If it wasn't for bad luck, Ruffin and Thompson wouldn't have any good luck at all 

Edmund C. Ruffin and Bruce R. Thompson have to be among the luckiest businessmen in the world.  They bought an old hotel on the oceanfront in 1997 for $2,321,000.  

Despite the worst imagined string of bad luck, a 1998 hurricane and adjacent city construction that resulted in its demolition at taxpayer expanse, the duo ended up with net gain from damages totaling $179,452 more than they paid for the  property, according to city records. Thompson said he couldn't dispute any of the figures.

And they are now building an all-new 90-room Boardwalk Inn hotel on the site.  Thompson said the facility will be 50/50 timeshare/hotel rooms.  He hopes to have it open for business by start of the season (generally considered to be Memorial Day), Thompson said. 

Thompson said he didn't have a recollection of the specifics of the damage payments, but added the insurance settlement was sizeable.

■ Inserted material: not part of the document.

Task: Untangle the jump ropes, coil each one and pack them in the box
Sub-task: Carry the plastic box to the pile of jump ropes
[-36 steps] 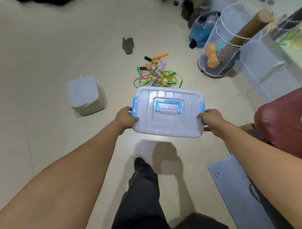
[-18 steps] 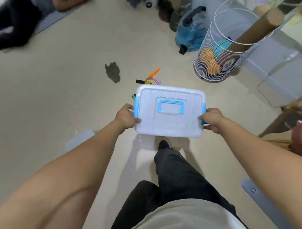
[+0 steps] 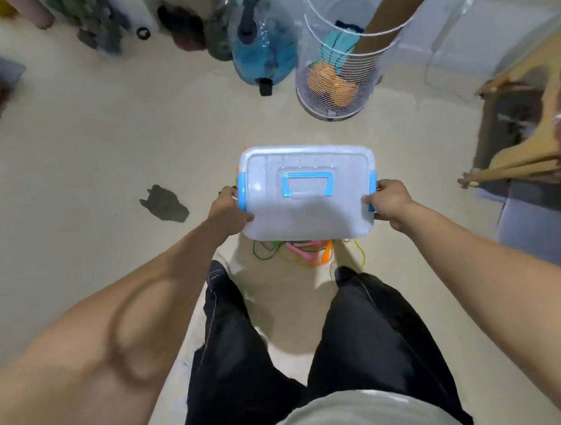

After buying the hotel, he said, they spent $500,000 renovating it and "we had to carry the debt service against it for about 18 months while it was shut down."  Thompson said, "It cost us $22M to replace it (the old building with the Boardwalk Inn).

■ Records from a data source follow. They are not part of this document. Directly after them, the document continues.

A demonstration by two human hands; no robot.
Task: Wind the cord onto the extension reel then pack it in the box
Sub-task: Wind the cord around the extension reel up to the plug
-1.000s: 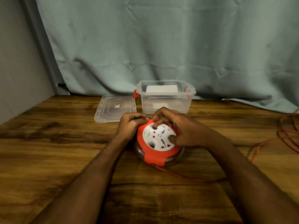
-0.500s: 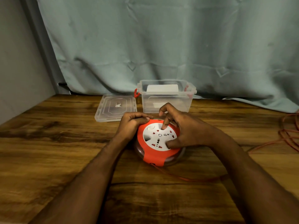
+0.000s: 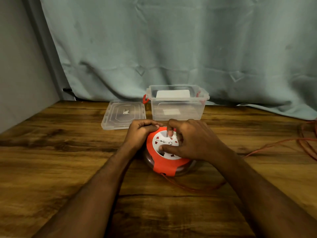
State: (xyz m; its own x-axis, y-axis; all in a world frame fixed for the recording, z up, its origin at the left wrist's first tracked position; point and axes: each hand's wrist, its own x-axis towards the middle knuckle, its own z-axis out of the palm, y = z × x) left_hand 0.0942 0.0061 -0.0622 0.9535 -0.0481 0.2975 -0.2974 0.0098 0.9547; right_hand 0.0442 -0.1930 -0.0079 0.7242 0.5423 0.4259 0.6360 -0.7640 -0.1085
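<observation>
Hands at centre of bench (image 3: pixel 51 169), both on the extension reel (image 3: pixel 167 160). Left hand (image 3: pixel 140 133): fingers curled, gripping the reel's orange rim at its far left edge. Right hand (image 3: pixel 192 141): lies over the reel's white socket face, thumb pressed near the middle, forefinger bent down onto the far part of the face, other fingers curled.

Extension reel: round, orange frame over a clear drum, white face with red-shuttered sockets; lies flat on the bench, face up, just in front of the box.

Cord (image 3: pixel 197 188): orange, leaves the reel at its near edge, runs right across the bench to loose loops at the right border.

Box (image 3: pixel 177 107): clear plastic, red side latches, open, upright behind the reel, near the curtain (image 3: pixel 171 48).

Lid (image 3: pixel 124 114): clear, flat on the bench, just left of the box.
</observation>
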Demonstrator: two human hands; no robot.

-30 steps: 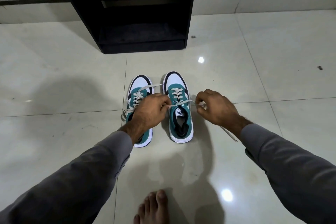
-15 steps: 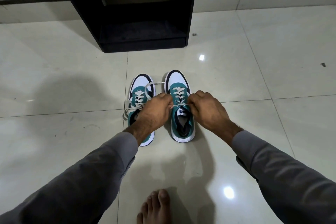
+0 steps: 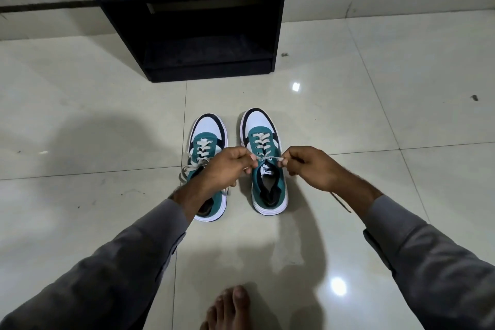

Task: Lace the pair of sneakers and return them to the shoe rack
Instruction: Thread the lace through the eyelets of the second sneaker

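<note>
Left hand (image 3: 225, 166) and right hand (image 3: 312, 167) each pinched the right sneaker's (image 3: 267, 169) lace (image 3: 269, 158), fingers clamped, pulled taut

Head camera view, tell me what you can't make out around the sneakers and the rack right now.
- Left sneaker: heel half and upper eyelets hidden by the left hand and its wrist.
- Lace on the right sneaker: ends hidden inside both fists; right hand covers one.
- Shoe rack: top cut off by the frame edge; shelves too dark.
</note>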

Ruffin and Thompson bought the old Tradewinds Hotel at 16th & Atlantic  in May 1997 for an addition and renovation into a new time share/hotel complex.

Who are Ruffin and Thompson?

They are principals in Professional Hospitality Resorts, owners/managers of several oceanfront hotels.

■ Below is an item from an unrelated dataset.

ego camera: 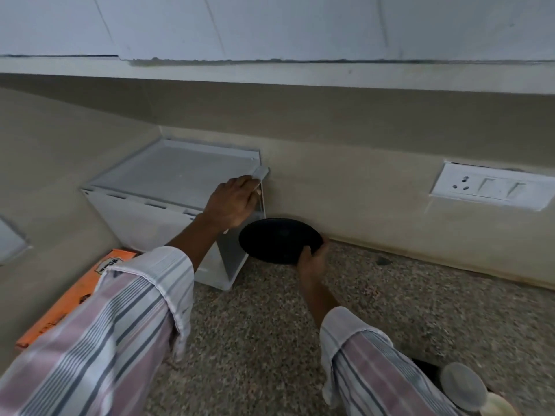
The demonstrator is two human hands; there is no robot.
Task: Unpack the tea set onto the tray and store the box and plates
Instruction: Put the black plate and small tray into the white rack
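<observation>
A white cabinet-like container [168, 178] stands in the corner of the speckled counter [270, 340]. My left hand [232, 202] grips its right front edge, where a thin door or panel is held open. My right hand [312, 261] holds a black plate [277, 238] by its near rim, tilted, right beside the container's open right side. An orange box [72, 298] lies flat on the counter at the left, partly hidden by my left sleeve.
The beige wall runs close behind the container, with a white socket and switch plate [492, 187] at the right. A cream ledge overhangs above. A pale round lid and a cup-like thing [464, 385] sit at the bottom right edge.
</observation>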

They are the city's partners in a project to build a 4-star hotel on city property at 31st Street and Oceanfront.

City voters in a referendum in 2000 voted against the project by 57%, but City Council ignored the election contending the voters were too stupid to know they were voting against the hotel project.

Along came Hurricane Bonnie in August '98, little more than a year after the purchase and closed the hotel for damages.

According to conflicting information in city records, they were paid $187,236 by Nationwide Insurance Co.

Bruce J. Tamin, Nationwide Insurance Services Inc., in a report to Linton Willis of the Chesapeake Nationwide office, wrote on 9/30/98:  

"Conclusion:  Hurricane Bonnie caused minor damage to this building. A torn roof covering membrane and water intrusion via wall mounted air-conditioning units are attributed to the storm. The other deficiencies...are not attributive to the hurricane."

Then less than two months after the hurricane, the Army Corps of Engineers began excavation beside the hotel, in the part of 16th Street between Atlantic Avenue and the boardwalk, for a storm water pumping station as part of the hurricane protection project. 

City 'lost' records on Tradewinds deal

It was shortly after the first of the year that Virginia News Source started seeking the records detailing the paper trail in how the city was notified, responded to, and handled each step of the process to awarding Ruffin/Thompson $1,550,000 in tax dollars. 

The head of the zoning office had passed away and Cheri Hainer, building codes administrator,  was unable to find any records, except the demolition permit, dealing with the property.  She referred us to Public Works.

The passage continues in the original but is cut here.